• What to do: Each line of the data below that contains "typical" must be copied.

Entries taken from a collection:
━━━━━━━━━━━━━━━━

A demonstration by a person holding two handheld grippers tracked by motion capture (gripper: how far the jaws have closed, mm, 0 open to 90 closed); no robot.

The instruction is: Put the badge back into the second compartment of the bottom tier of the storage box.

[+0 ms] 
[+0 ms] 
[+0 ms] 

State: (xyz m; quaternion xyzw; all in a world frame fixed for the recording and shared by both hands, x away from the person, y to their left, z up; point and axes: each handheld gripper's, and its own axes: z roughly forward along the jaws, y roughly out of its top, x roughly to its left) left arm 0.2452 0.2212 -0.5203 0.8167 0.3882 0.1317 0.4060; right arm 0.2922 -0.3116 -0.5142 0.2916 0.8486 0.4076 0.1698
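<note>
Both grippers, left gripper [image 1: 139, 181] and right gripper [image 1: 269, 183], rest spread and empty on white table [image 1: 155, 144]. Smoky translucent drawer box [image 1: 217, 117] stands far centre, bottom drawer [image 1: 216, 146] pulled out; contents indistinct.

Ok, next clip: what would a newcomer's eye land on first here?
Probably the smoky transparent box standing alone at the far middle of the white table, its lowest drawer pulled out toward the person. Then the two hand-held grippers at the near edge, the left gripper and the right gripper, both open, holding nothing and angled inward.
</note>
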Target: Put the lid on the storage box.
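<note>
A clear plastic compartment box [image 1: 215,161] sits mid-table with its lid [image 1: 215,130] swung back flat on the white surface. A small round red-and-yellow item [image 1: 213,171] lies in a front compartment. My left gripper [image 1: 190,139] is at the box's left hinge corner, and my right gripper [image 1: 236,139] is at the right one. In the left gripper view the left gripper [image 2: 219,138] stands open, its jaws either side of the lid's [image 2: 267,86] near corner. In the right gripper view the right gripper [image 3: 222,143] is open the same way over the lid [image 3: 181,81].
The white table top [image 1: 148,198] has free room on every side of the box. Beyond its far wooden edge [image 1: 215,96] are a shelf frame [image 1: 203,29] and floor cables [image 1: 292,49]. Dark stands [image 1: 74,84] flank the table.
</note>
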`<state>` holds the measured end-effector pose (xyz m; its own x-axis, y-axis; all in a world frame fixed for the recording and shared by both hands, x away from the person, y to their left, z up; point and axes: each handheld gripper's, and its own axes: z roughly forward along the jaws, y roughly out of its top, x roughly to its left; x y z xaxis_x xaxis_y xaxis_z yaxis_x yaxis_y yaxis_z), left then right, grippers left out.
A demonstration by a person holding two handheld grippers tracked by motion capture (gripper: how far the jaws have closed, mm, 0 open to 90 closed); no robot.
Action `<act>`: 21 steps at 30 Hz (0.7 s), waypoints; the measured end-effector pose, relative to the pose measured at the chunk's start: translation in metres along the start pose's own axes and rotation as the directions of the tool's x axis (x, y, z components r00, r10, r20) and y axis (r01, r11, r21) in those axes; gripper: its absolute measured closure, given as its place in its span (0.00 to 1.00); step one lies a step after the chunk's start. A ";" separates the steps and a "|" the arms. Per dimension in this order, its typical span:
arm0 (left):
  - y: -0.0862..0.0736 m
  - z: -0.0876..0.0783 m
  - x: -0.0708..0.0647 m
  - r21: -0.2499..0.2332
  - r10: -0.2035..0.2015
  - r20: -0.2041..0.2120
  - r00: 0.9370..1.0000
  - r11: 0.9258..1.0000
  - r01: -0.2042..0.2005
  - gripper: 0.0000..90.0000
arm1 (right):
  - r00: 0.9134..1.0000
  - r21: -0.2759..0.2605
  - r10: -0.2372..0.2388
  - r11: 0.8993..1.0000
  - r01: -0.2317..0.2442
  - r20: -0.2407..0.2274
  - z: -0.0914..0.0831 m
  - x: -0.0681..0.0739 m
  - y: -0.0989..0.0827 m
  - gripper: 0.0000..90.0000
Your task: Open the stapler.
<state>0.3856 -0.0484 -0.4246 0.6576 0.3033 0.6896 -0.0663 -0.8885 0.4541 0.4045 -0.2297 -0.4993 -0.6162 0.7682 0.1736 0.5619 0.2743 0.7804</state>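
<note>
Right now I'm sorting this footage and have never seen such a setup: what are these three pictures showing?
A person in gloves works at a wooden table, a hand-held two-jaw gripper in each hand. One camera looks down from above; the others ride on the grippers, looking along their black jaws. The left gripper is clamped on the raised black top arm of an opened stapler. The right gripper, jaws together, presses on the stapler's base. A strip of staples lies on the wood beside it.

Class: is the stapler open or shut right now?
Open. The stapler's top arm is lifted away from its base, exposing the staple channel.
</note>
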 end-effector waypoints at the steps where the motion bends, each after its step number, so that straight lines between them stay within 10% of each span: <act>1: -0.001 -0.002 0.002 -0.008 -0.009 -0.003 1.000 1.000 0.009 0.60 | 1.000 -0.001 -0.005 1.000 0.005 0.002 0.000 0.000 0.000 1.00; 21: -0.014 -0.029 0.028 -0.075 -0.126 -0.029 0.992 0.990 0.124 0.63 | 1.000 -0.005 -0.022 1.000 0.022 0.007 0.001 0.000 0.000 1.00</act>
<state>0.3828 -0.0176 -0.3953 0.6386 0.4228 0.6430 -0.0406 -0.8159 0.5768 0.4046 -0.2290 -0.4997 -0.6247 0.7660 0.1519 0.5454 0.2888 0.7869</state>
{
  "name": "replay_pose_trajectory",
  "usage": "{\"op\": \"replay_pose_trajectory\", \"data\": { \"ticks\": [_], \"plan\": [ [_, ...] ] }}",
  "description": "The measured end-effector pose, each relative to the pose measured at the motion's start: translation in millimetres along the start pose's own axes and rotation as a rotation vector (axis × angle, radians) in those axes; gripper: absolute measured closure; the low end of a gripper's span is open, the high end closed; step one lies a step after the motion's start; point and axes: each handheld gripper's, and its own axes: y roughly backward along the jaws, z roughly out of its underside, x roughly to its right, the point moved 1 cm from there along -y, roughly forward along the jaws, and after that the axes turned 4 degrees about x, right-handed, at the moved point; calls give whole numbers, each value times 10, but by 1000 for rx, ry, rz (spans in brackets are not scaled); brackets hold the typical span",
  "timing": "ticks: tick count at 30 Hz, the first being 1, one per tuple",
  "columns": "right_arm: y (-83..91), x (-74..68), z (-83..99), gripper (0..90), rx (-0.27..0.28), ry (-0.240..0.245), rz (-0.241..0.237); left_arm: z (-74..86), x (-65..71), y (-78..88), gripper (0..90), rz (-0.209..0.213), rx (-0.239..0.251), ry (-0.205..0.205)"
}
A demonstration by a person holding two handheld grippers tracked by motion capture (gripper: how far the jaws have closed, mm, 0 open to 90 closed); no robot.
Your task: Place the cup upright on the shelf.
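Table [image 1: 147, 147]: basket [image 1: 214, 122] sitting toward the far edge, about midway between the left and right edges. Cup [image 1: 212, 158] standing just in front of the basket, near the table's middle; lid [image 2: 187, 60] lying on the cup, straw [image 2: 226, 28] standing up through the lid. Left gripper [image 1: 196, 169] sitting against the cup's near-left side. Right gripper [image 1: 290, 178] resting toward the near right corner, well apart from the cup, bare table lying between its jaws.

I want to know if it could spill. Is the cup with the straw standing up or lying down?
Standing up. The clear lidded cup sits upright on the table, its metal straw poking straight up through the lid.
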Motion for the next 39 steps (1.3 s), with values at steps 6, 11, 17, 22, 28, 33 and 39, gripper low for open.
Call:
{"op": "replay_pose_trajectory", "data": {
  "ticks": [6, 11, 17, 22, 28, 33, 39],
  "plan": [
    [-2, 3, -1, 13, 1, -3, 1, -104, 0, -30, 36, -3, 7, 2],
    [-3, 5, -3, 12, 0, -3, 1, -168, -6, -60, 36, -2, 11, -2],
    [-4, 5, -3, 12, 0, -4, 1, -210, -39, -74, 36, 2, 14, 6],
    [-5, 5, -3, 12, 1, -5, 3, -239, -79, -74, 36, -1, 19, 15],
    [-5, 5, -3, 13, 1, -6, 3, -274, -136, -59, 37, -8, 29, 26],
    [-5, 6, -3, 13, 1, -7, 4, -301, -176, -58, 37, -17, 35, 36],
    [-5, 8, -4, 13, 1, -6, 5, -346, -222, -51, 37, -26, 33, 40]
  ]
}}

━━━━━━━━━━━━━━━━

• Finished exercise:
Action `<act>`: 21 steps at 30 Hz (0.7 s), waypoints; the measured end-effector pose, relative to the pose measured at the chunk's start: translation in metres along the start pose's own axes and rotation as the directions of the tool's x axis (x, y, z components r00, r10, r20) and y axis (r01, r11, r21) in those axes; gripper: its absolute measured closure, given as its place in its span (0.00 to 1.00); step one lies a step after the chunk's start. A ";" separates the steps and a "|" the arms. Per dimension in this order, its typical span:
  "description": "The measured end-effector pose, each relative to the pose measured at the motion's start: translation in millimetres along the start pose's own axes and rotation as a rotation vector (axis × angle, radians) in those axes; gripper: absolute measured closure; the low end of a gripper's span is open, the high end closed; step one lies a step after the motion's start; point and axes: each handheld gripper's, and its own axes: y roughly backward along the jaws, z roughly out of its underside, x roughly to its right, the point moved 1 cm from there along -y, roughly forward along the jaws, and after that the axes turned 4 degrees about x, right-handed, at the moved point; calls give whole numbers, each value times 10, but by 1000 for rx, ry, rz (spans in brackets are not scaled); brackets hold the typical span",

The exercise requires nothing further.